Exactly how many lines of the data below include the string "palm"? State the number and nothing more.

>>>>>

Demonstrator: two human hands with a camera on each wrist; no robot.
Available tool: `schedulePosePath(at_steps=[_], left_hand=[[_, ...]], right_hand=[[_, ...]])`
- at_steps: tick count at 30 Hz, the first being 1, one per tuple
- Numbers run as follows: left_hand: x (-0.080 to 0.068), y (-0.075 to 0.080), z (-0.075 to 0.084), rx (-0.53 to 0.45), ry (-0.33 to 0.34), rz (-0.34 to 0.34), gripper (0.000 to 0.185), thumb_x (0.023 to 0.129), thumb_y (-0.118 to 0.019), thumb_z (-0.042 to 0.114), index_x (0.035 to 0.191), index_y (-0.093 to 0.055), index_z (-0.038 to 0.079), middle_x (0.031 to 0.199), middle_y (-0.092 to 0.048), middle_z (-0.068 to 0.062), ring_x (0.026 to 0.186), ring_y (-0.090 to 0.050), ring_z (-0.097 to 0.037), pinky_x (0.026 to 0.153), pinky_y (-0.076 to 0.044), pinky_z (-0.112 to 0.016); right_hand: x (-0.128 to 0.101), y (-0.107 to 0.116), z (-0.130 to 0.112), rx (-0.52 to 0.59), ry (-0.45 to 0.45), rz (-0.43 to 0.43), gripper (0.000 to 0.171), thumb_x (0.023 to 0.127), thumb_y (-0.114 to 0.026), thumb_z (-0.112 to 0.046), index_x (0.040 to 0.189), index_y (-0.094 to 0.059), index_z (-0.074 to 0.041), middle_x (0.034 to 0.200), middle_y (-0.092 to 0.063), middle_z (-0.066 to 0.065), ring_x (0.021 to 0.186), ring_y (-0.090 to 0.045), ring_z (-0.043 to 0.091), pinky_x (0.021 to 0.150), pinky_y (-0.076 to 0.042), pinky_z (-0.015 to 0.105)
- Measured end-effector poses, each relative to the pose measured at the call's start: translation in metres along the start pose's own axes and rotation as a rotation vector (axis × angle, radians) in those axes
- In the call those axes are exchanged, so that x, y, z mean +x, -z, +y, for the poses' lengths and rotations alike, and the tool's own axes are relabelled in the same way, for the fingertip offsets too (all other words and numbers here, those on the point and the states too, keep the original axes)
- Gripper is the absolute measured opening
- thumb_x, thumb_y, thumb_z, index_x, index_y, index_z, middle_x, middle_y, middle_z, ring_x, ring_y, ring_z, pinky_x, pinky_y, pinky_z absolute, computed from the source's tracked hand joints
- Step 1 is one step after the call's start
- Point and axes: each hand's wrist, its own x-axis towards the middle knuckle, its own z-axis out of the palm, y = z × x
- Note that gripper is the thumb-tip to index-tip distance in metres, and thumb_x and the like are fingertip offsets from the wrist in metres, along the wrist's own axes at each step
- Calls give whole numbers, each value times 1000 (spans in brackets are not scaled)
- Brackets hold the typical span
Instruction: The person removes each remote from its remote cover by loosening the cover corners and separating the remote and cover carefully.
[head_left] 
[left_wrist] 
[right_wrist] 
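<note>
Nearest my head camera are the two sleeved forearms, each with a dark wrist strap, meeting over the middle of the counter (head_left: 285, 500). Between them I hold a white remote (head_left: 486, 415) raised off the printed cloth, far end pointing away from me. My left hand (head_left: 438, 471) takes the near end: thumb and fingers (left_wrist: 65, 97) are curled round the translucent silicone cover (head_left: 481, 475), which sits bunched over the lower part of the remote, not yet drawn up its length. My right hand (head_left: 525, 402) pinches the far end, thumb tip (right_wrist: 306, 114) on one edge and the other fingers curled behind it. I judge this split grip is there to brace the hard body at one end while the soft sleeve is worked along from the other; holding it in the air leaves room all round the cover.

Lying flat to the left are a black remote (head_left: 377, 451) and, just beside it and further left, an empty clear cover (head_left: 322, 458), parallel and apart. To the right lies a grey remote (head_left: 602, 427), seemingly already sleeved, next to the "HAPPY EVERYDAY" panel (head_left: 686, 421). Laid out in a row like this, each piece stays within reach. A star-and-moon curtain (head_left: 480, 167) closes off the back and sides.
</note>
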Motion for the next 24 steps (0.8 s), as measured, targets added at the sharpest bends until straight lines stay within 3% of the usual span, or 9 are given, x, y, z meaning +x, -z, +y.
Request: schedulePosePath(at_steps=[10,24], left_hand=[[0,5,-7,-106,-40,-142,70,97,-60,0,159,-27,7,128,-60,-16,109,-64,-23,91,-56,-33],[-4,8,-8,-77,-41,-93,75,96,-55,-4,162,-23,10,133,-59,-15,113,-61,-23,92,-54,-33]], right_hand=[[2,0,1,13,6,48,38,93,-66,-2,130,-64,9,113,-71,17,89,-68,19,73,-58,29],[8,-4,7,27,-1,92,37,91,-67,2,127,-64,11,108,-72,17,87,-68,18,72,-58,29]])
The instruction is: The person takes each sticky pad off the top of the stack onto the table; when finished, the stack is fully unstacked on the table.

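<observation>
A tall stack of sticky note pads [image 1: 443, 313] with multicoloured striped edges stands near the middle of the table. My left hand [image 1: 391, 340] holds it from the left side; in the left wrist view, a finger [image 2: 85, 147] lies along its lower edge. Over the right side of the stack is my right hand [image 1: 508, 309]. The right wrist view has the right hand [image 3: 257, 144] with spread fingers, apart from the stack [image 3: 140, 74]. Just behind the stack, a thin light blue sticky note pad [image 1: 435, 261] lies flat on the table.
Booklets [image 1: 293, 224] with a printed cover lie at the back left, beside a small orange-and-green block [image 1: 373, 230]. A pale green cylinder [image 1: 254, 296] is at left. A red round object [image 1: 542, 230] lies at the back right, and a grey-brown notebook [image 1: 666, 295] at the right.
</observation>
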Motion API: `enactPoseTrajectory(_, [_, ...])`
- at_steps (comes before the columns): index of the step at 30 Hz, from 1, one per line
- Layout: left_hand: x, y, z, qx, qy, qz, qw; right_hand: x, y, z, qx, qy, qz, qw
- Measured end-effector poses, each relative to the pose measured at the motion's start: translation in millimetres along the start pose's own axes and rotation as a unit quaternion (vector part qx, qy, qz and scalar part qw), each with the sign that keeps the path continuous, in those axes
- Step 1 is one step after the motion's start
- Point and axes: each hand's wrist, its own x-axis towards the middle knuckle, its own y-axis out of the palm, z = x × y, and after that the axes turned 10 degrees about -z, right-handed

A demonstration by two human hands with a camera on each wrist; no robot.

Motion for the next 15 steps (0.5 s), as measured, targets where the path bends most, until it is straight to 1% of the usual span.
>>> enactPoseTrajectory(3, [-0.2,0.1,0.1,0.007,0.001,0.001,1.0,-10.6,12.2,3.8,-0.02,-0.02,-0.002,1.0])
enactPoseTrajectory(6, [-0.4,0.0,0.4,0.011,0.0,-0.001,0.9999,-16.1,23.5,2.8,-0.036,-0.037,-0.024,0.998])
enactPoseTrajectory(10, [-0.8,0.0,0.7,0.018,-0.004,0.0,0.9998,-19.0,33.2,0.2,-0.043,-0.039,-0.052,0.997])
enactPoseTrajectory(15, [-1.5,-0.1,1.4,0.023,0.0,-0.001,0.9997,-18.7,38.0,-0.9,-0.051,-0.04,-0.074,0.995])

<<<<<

* RESPONSE FOR THIS EXERCISE *
2